Pathological import symbol shadowing

Timon Gehr timon.gehr at
Wed Nov 18 01:28:41 UTC 2020

On 18.11.20 02:11, Walter Bright wrote:
> On 11/15/2020 6:24 AM, Timon Gehr wrote:
>> Straw man.
> Doing "import std;" is just asking for trouble. I argued against it for 
> years, and yet it was slipped in a few months ago without my knowledge. 
> Having everything in Phobos in scope is just causing trouble. For just 
> one of the problems, it prevents adding new modules to Phobos as it can 
> break existing code. For another, it turns the world's fastest compiler 
> into a pig.
> The example given was another example of why it's a bad idea, as the 
> more names there are the more the likelihood of a collision.
> ...

There is no collision with proper overload resolution. The error is 

>> I think it's safe to say that the snippet was written to illustrate a 
>> point and to focus on anything else to the detriment of a discussion 
>> of that point is just deflection.
> Teoh would have never run into this issue if he hadn't used import std;

I'm not so sure, it's likely that one would import both std.stdio and 
std.file as in my example below.

> I don't blame Teoh, a user should expect that import std; should not 
> cause problems although the problems are inevitable. It should NEVER 
> have been added to Phobos.
> ...

It's useful for scripting and, apparently, for exposing bugs in name 
lookup and overload resolution.

>> If the language was working properly, the code would compile and run 
>> fine. There is a hole in the design of the language here. There's no 
>> need to prioritize this particular issue, but I don't understand why 
>> you don't just acknowledge that this is not how the compiler should 
>> behave in this situation.
> Frankly, I don't know how the compiler should behave. The original 
> import scheme was simple, sound, and easy to explain, but everyone 
> complained it wasn't "intuitive" and put in a complex scheme full of 
> special cases. Complex special cases produce an endless stream of 
> unanticipated special cases.
> ...

I don't think that's what happened in this case. There is the original 
simple, sound, easy to explain import scheme, but for mysterious reasons 
it was _never applied_ to nested imports. Why not?

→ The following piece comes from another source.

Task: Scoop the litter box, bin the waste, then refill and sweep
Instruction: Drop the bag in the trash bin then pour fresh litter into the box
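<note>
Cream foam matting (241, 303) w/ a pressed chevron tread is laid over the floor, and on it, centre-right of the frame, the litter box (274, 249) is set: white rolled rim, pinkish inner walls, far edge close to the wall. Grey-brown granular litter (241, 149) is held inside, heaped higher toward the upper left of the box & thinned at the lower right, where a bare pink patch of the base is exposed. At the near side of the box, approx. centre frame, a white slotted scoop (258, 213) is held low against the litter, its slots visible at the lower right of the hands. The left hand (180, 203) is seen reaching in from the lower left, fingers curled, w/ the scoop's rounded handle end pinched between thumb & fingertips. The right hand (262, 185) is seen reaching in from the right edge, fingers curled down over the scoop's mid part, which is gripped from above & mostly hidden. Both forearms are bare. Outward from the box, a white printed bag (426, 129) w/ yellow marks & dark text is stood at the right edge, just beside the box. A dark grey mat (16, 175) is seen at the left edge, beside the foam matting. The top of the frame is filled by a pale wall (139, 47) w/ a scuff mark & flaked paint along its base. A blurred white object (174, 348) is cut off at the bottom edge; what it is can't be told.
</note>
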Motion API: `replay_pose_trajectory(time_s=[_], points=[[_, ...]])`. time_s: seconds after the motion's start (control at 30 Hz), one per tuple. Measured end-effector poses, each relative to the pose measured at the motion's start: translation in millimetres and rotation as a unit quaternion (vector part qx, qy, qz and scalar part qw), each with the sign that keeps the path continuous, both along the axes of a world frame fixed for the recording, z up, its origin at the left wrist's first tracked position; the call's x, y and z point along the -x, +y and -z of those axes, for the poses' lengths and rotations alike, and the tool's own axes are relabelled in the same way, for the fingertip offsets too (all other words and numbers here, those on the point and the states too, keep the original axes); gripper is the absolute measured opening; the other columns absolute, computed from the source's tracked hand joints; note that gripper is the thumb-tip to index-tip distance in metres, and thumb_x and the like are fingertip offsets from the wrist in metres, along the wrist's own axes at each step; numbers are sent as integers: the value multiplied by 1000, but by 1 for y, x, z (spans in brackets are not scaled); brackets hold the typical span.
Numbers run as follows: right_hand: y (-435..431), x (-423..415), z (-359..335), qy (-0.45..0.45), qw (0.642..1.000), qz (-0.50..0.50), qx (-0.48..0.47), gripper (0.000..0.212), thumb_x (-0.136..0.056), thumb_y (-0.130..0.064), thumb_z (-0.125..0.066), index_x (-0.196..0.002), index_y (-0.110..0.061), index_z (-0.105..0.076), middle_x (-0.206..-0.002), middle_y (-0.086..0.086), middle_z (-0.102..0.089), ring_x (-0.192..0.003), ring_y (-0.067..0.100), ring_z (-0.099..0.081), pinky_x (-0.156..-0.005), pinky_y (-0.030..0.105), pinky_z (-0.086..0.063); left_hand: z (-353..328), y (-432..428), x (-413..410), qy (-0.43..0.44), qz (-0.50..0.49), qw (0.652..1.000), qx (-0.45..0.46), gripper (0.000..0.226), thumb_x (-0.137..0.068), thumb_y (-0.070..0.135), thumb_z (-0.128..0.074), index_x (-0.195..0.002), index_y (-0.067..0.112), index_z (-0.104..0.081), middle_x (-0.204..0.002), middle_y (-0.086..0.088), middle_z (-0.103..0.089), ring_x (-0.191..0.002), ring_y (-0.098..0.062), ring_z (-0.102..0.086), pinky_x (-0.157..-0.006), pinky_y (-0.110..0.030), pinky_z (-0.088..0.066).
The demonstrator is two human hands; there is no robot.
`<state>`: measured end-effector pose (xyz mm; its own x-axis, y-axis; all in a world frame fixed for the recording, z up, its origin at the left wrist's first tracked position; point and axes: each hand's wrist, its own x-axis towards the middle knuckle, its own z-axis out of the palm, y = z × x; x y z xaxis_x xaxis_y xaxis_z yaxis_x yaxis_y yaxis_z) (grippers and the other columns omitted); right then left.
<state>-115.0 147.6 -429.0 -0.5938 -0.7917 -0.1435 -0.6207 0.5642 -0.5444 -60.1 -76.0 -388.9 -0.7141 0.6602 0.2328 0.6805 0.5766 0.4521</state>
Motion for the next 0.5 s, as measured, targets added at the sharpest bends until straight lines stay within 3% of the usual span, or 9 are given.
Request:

What kinds of special cases have been added, by the way?

> Altering how the compiler does lookups now, regardless of how it 
> "should" behave, could break existing code in mysterious ways. 
> Especially if one imports every symbol in existence into a local scope :-(
> ...

I think that's not true in this case. (As I know you are aware, 
hijacking protection is designed precisely to avoid breaking code in 
mysterious ways!)

>> It's not just rejects-valid either, this issue has accepts-invalid cases:
>> ---
>> import std.stdio;
>> string readAndLog(string filename){
>>      import std.file;
>>      auto text=readText(filename);
>>      write(filename," read successfully!\n");
>>      return text;
>> }
>> void main(){
>>      writeln(readAndLog("important_data.txt"));
>> }
>> ---
> Please elaborate on what is invalid about it? Don't make me guess!

It's a prototypical example of symbol hijacking. std.file.write hides 
std.stdio.write. Therefore, the code above overwrites the contents of 
the file "important_data.txt" with the string " read sucessfully!\n". 
The code should result in an ambiguity error as there are matches in two 
distinct overload sets.

I think it's explained in the issue I linked.